New CLC guidance on surety
2 July: The Construction Leadership Council (CLC) has published new guidance on supporting SMEs to access surety. This document aims to provide companies with practical advice and considerations for discussions with brokers and providers when seeking bonds. It also includes recommendations on the information that should be collected and presented.
1 July: From today, businesses will be able to bring back furloughed employees to work part time. Companies will have the flexibility to decide on the hours and shift patters of their employees but the government will continue to pay 80% of salaries for the hours an employee does not work. From August, the level of government grant will gradually reduce, and businesses will be asked to contribute more. The scheme will remain open until the end of October.
Site Operating Procedures (SOP) Version 5
1 July: The Construction Leadership Council (CLC) has published Version 5 of the Site Operating Procedures to reflect recent changes to social distancing guidelines introduced on 4 July.
Prime Minister announces £5bn investment plan
30 June: The Prime Minister has set out his plans for a £bn ‘new deal’ to build back better, quicker and greener. He announced that infrastructure and public sector construction projects would be accelerated including:
- £1.5bn on hospital maintenance and building
- £1bn on the maintenance of schools and new school buildings
- £12bn on affordable homes
- £83m for the maintenance of prisons and youth offender facilities
- £900m for ‘shovel ready’ local projects in England
NFRC’s CEO James Talman has issued a response to the investment plan.
Two metre rule to change to one metre ‘plus’ from 4 July
23 June: The government have announced that from the 4 July the guidance on social distancing will slightly change. Where it is possible to stay two metres apart people still should. However, if this is not possible, the people should keep one metre distance, plus take extra measures to mitigate the risk such as:
- avoiding face-to-face contact
- limit the numbers of people in enclosed spaces
- improving ventilation
- using protective screens and face coverings
- keeping non-essential social spaces closed
- providing hand sanitiser
- and changing shift patterns so that staff work in set teams.
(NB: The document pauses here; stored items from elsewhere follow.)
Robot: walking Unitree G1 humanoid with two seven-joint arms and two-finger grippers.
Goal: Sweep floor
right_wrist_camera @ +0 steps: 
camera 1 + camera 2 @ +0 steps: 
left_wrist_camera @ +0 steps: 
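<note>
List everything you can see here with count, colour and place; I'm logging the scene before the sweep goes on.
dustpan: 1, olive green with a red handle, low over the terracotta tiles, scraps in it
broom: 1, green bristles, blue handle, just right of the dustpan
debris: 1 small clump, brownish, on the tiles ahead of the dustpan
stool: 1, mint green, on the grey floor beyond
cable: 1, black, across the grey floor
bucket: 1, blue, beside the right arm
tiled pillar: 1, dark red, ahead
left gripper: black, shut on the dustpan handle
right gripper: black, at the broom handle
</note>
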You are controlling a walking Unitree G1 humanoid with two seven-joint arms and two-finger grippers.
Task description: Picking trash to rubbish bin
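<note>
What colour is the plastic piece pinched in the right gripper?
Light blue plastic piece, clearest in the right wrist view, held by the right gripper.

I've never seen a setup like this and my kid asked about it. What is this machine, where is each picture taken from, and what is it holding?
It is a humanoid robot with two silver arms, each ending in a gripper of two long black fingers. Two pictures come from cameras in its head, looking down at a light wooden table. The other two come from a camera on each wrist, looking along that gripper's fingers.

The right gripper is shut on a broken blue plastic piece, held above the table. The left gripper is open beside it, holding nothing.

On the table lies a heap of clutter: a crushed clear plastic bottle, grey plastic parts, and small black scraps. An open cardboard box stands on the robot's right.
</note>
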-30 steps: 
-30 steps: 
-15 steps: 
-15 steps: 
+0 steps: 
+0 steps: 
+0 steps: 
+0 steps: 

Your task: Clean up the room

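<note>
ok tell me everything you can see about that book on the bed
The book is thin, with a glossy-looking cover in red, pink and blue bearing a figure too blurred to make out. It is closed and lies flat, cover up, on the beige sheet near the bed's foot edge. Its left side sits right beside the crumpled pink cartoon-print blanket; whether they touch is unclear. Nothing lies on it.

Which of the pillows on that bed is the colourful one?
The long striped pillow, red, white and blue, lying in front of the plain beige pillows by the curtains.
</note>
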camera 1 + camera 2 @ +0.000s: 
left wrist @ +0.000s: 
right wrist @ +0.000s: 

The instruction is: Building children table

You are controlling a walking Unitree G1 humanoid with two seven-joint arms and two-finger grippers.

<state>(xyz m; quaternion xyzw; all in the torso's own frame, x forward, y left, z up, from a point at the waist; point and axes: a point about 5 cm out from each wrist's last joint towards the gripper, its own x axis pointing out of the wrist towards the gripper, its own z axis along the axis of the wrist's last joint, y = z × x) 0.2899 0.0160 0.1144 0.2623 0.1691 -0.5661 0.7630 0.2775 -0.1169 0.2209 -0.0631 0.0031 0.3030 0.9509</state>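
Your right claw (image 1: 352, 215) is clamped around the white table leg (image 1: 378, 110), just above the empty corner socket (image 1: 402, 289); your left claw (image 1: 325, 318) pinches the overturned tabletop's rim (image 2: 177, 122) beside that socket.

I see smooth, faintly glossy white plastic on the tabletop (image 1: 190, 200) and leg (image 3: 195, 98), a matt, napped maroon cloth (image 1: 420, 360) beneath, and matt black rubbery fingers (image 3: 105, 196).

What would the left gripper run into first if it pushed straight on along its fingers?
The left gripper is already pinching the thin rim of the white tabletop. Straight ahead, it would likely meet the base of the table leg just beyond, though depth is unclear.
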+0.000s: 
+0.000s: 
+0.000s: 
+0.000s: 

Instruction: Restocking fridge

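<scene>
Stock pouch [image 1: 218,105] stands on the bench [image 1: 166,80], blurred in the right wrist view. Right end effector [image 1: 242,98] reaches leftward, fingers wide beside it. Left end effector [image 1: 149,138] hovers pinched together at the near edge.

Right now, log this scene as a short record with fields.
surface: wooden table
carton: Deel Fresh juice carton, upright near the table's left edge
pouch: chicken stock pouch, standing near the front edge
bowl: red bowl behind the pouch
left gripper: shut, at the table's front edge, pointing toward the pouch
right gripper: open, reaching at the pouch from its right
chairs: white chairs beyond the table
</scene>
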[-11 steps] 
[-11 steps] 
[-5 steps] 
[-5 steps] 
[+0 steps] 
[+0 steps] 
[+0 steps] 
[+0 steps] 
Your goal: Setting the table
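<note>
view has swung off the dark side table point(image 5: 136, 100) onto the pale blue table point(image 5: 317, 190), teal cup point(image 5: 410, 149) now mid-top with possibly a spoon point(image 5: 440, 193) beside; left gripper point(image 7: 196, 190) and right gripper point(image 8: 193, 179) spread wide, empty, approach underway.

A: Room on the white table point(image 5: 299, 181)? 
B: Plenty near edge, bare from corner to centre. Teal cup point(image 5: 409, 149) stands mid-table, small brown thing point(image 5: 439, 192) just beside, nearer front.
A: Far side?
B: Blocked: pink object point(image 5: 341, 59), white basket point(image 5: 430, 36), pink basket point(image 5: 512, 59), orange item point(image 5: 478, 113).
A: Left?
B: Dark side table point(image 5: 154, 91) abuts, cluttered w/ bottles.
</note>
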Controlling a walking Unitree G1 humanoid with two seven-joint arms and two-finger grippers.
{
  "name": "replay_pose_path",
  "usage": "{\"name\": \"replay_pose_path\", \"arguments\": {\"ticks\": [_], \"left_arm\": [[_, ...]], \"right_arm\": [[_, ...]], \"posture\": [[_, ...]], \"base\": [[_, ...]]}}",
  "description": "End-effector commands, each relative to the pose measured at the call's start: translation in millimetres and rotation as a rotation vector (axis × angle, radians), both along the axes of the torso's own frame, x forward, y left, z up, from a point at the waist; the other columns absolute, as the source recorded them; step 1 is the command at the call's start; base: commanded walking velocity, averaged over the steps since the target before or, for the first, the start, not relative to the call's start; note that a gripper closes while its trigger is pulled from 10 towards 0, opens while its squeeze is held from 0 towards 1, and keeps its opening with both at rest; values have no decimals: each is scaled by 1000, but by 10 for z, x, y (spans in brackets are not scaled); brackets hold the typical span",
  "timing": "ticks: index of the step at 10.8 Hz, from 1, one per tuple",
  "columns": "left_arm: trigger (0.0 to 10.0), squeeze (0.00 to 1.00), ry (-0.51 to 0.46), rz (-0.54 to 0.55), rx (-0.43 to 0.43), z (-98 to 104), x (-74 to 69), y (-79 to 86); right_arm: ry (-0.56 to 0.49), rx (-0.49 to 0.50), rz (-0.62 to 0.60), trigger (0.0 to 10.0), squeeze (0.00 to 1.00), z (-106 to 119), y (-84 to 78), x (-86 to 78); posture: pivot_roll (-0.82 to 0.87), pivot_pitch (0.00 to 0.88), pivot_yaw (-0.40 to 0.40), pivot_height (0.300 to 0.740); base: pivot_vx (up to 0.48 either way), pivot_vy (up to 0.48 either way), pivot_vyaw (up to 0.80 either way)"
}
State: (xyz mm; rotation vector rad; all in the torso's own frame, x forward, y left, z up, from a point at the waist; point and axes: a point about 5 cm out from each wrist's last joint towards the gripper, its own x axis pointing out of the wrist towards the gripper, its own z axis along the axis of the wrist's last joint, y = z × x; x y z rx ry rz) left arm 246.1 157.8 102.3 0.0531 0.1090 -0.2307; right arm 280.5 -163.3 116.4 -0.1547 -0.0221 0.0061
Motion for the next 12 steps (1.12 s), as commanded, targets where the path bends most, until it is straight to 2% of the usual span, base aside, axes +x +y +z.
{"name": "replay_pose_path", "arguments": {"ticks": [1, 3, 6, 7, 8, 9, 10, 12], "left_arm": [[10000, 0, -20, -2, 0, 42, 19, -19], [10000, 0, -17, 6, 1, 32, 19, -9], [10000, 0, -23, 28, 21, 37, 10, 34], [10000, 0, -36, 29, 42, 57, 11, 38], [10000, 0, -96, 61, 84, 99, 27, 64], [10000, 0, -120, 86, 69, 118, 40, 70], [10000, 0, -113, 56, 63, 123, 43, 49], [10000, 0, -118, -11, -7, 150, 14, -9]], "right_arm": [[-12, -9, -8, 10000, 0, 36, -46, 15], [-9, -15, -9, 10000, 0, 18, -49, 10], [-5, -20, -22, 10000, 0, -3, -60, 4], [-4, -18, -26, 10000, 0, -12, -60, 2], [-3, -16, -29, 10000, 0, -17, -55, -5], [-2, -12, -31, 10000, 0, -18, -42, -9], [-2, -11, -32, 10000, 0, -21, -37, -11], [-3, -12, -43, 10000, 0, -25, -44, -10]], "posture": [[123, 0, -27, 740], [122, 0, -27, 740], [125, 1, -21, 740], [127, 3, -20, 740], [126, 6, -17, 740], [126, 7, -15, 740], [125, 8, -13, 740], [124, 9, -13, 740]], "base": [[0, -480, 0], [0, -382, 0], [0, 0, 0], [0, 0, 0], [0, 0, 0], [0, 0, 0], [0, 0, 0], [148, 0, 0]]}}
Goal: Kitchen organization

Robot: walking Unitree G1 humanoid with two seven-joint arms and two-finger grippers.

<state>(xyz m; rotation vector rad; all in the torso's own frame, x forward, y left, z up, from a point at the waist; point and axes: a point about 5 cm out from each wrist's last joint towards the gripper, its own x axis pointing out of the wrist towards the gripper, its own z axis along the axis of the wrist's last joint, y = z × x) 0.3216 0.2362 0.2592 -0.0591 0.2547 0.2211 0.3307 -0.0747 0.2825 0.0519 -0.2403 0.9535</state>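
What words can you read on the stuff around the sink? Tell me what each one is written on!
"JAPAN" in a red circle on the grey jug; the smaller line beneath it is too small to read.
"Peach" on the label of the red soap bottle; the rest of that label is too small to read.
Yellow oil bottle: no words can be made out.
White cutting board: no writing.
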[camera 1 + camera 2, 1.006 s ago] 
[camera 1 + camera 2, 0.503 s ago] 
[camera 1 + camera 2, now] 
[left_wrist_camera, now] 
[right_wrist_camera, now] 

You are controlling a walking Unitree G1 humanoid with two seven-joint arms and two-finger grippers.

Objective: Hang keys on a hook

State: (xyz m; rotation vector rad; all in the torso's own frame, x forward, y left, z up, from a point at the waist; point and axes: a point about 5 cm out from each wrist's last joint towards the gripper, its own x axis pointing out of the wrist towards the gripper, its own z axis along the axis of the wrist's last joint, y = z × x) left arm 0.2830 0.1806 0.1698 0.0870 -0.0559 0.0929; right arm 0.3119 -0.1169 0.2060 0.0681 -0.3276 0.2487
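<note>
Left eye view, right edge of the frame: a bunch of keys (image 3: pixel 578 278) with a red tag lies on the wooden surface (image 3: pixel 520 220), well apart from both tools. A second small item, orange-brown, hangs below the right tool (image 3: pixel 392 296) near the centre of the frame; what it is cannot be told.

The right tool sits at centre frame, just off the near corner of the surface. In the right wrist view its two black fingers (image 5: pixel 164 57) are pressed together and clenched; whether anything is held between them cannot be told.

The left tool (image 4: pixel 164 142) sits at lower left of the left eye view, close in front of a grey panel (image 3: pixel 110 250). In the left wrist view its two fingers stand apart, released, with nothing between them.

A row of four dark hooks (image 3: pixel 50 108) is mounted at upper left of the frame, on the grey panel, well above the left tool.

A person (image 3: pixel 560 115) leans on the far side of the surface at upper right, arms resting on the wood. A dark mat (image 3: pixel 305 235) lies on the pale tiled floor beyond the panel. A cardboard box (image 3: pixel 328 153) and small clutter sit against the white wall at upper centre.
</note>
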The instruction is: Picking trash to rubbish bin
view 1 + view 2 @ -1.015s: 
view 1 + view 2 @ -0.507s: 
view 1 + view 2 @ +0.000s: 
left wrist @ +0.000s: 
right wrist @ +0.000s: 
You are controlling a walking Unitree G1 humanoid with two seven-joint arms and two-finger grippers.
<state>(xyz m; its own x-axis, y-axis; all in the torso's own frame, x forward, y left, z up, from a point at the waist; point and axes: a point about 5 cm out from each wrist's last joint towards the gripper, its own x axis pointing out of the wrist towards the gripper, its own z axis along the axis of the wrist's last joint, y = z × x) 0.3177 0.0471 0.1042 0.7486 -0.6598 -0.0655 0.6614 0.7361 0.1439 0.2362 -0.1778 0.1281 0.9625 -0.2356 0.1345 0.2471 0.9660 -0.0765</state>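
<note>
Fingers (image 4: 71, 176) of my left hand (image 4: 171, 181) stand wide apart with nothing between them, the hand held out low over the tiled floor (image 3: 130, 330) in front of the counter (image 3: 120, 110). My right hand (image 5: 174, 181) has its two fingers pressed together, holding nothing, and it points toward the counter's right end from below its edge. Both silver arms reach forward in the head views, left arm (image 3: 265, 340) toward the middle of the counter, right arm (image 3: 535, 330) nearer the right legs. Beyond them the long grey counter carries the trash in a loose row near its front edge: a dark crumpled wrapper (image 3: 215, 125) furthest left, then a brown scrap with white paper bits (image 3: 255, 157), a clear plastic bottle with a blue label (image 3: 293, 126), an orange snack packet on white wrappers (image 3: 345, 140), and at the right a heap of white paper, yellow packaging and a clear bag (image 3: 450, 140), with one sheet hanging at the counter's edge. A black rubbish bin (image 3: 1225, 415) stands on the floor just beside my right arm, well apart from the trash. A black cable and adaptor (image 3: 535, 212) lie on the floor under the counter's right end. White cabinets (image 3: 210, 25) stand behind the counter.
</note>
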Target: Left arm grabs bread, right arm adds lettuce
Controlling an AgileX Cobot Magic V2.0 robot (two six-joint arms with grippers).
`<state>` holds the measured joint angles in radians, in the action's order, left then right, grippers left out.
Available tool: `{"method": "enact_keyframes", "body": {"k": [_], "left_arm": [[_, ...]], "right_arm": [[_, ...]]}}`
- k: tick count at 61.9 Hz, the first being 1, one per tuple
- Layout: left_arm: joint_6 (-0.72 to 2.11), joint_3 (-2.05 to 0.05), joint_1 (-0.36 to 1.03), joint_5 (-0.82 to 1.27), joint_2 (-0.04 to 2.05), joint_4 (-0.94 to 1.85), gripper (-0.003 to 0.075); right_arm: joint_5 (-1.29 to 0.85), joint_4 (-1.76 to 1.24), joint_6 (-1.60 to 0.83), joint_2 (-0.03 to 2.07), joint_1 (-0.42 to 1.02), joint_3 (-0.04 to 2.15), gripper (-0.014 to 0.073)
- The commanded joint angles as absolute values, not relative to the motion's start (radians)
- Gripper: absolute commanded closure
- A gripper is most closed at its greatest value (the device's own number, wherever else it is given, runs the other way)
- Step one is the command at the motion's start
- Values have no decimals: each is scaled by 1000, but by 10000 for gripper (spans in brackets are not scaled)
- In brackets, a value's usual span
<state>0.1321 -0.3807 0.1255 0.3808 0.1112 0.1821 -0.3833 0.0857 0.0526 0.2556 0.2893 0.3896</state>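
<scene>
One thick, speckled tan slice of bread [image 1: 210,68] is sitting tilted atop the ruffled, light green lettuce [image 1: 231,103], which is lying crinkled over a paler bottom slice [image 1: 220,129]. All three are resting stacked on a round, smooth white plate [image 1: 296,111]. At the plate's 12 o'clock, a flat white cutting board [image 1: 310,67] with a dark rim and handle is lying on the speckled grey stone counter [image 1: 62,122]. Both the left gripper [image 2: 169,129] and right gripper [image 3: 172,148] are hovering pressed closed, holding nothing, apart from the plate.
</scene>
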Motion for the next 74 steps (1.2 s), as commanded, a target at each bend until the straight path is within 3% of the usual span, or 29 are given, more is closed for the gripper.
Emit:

We will update our Guidance Notes to reflect the changes in due course
Procurement Policy Note PPN 04/20 Recovery and Transition from Covid-19
22 June: The Cabinet Office has published Procurement Policy Note, PPN 04/20-Recovery and Transition from Covid-19. This extends the relief available to public sector suppliers under PPN 02/20 – Supplier Relief due to Covid-19 until 31st October 2020. This applies to all contracting authorities, including central government departments, executive agencies, non-departmental bodies, local authorities and the wider public sector. This states that these bodies must “continue to pay suppliers as quickly as possible, on receipt of invoices or in accordance with the pre-agree milestone dates, to maintain cashflow and protect jobs”.
Temporary relaxation of the enforcement of the drivers’ hours rules has come to an end
15 June: To help manage the impact of Covid-19 on the road haulage sector, the Department for Transport introduced a temporary and urgent relaxation of the enforcement of both the EU an Great Britain driver’s house rules in England, Wales and Scotland on 23 March 2020. As of 15 June 2020 both of these relaxations have now ended.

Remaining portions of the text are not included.